Head of Global Regulatory Affairs CMC

Alfasigma is a privately held global healthcare company founded over 75 years ago in Italy, where it remains headquartered today in Bologna and Milan. The Group operates in over 100 markets spanning Europe, North and South America, Asia, and Africa.

Over three years ago, we embarked on a transformative journey to become a truly global innovative healthcare company with a leading focus on Gastrointestinal (GI) health. We have experienced remarkable growth, nearly doubled our revenues, expanding geographically, and integrating several key acquisitions. We have also evolved our portfolio, expanded into rare and specialty segments, and strengthened our pipeline and people's capabilities.

But our journey is far from complete! In fact, this is just the beginning of a bold new chapter in Alfasigma's history. We are committed to advancing innovation and leveraging our deep expertise to provide better health and a better quality of life for patients and consumers worldwide and expand our reach across diverse markets.

Scope of the role 

This position is responsible for defining and executing global regulatory strategies for Chemistry, Manufacturing, and Controls (CMC) across the product lifecycle. This position ensures robust regulatory CMC strategies, submission generation, compliance, and alignment with global health authority expectations for pharmaceutical and biologics products.

The position plays a critical role in enabling product development, approvals, and lifecycle management through strong scientific, regulatory, and operational leadership.

Your Role 

• Define and lead global regulatory CMC strategies and execution for development, registration, and post-approval lifecycle management, leveraging frameworks such as RELIANCE where appropriate.
• Ensure alignment of CMC regulatory approaches with overall product development and commercialization strategies, partnering cross-functionally to ensure aligned approach.
• Provide strategic input into critical development milestones (e.g., IND/CTA, BLA/NDA, MAA).

• Oversee the development of high-quality CMC regulatory dossiers, including Module 3 content and supporting documentation, including rigor in CMC regulatory justifications, control strategies, comparability, and specifications.
• Ensure alignment with ICH guidelines and evolving regulatory science expectations, proactively communicating these and their impact for Alfasigma across the organization.

• Lead regulatory support for manufacturing changes, site transfers, scale-ups, and technology transfers.

• Serve as the senior regulatory CMC representative in interactions with global health authorities (e.g., FDA, EMA).

• Establish global frameworks for CMC change management, ensuring compliance and minimizing regulatory risk.
• Drive efficient handling of complex changes (e.g., process improvements, new technologies, dual sourcing).
• Ensure global alignment and consistency across markets.

• Drive continuous improvement, standardization, and efficiency across regulatory CMC processes.

• Champion digital transformation in CMC regulatory (e.g., structured content, submission systems, data standards).
• Ensure data integrity and effective use of regulatory information management systems (RIM).

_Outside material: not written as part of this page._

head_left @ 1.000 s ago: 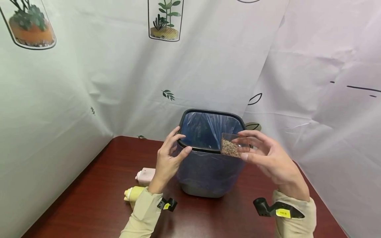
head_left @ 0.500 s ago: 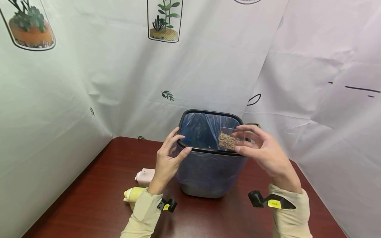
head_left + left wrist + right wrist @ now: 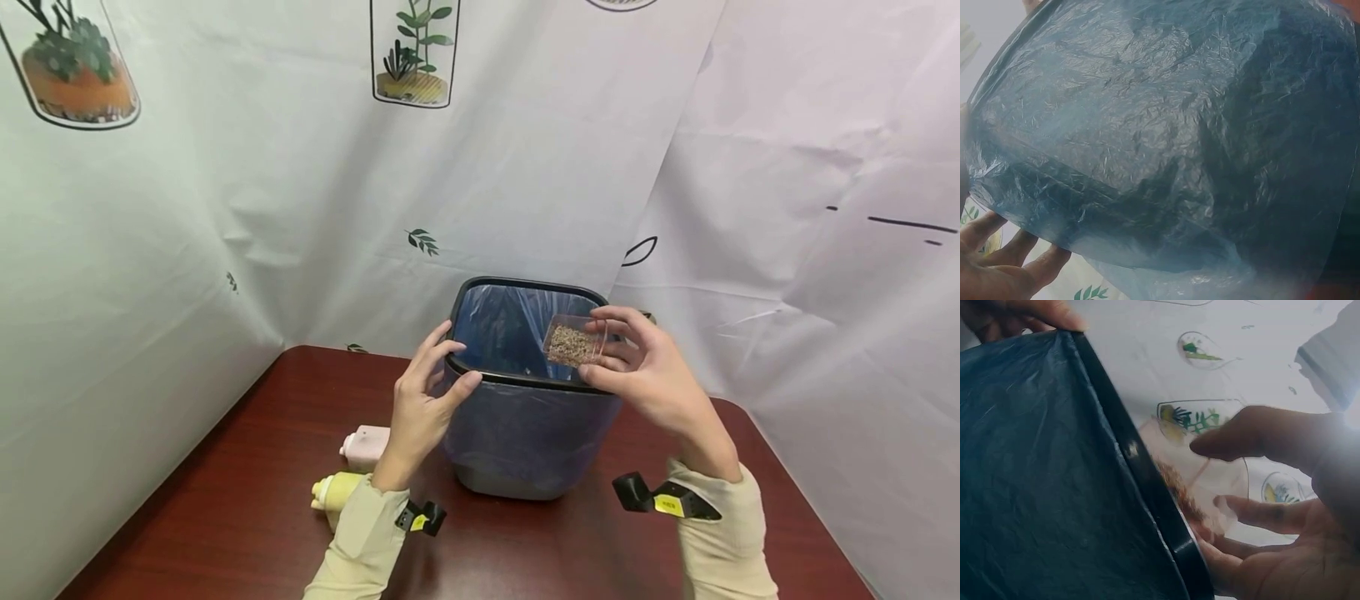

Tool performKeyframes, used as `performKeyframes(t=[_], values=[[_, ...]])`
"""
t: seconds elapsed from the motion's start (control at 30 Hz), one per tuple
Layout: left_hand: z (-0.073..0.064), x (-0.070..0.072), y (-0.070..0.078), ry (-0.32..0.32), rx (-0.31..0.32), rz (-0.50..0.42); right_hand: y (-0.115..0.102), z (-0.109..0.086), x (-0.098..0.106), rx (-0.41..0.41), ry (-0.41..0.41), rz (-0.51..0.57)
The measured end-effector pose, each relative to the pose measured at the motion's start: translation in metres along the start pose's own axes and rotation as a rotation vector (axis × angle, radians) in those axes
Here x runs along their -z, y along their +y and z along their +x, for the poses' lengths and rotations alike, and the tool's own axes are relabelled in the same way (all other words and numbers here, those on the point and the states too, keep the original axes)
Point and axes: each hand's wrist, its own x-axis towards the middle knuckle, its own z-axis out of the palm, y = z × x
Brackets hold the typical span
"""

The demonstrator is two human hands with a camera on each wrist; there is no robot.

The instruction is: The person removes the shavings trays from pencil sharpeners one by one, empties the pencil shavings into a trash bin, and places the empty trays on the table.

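A trash bin (image 3: 528, 433) with a black rim stands upright, lined with a thin blue bag (image 3: 1147, 125). My left hand (image 3: 423, 404) holds the bin at the left front corner of its rim, thumb towards the front, fingers at the side. My right hand (image 3: 648, 367) grips a small clear plastic box (image 3: 576, 321) between thumb and fingers over the right part of the bin's opening. Brown grains (image 3: 570, 346) lie inside the tilted box. In the right wrist view, the black rim (image 3: 1132, 447) partly hides the box and grains.
A pink bottle (image 3: 366, 447) and a yellow bottle (image 3: 337, 490) lie on the dark red table (image 3: 247, 475), left of the bin and partly behind my left forearm. White printed cloth (image 3: 337, 208) hangs behind and on both sides.
My right hand has moved left and slightly up with the clear box, from the bin's front right edge to over its opening. The box's tilt has changed. My left hand stays put.
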Motion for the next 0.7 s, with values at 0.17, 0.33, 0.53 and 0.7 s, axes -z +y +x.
performKeyframes(t=[0.17,0.33,0.53,0.7], values=[[0.000,0.000,-0.001,0.004,0.000,0.001,0.001,0.002,-0.002,0.027,0.006,-0.032],[0.000,-0.001,-0.001,0.004,0.001,-0.001,0.003,0.003,-0.005,0.048,0.022,-0.098],[-0.001,0.000,-0.002,0.002,-0.004,-0.009,0.004,0.004,-0.008,0.037,0.030,-0.209],[0.000,0.000,-0.002,-0.005,-0.003,-0.003,0.004,0.005,-0.011,0.041,0.060,-0.278]])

• Drive the spirit of “ONE Team” across all functions by supporting a team approach to focus on our patients as our top priority
• Build a strong team and continuously grow the individual team members to create and maintain Fit-for-Future capabilities

Who are you:

• 15+ years of experience in regulatory affairs with strong focus on CMC
• Deep expertise in global CMC regulatory requirements (FDA, EMA, ICH guidelines)
• Proven leadership of global teams and complex regulatory programs
• Demonstrated success in major filings and global product approvals
• Advanced degree in chemistry, pharmacy, chemical engineering, or related scientific discipline (PhD preferred)

Competencies & Major Skills

• Strategic regulatory leadership and decision-making
• Deep CMC scientific and technical expertise
• Strong understanding of pharmaceutical manufacturing processes
• Health authority interactions and relationship management
• Proven ability to be hands-on, agile and lead organizational efforts and innovation by example
• Strong verbal, written, and technical communication skills
• Learning agility and ‘scalability’ to take on increasing responsibility as Company grows
• Ability to work effectively across a highly complex, fast paced, matrix organization
• Understanding of the legal and compliance environment
• Influential and motivating
• Digital mindset and data-driven leadership
• Advanced functional experience with MS Office Suite

The role is preferably based at one of our Italian locations: Bologna, Milan, or Pomezia.

Why Join Alfasigma:

At Alfasigma, we foster a culture where the courage to innovate is key to our success.
 We offer a competitive salary, comprehensive benefits, and extensive opportunities for professional growth and development.

Our commitment to people and patients is at the heart of everything we do. We value diversity and welcome individuals with unique perspectives and experiences. We believe that open-mindedness, collaboration, and a shared passion for innovation are essential to achieving meaningful progress.

Join Alfasigma and become part of a forward-thinking team dedicated to shaping the future of the pharmaceutical industry.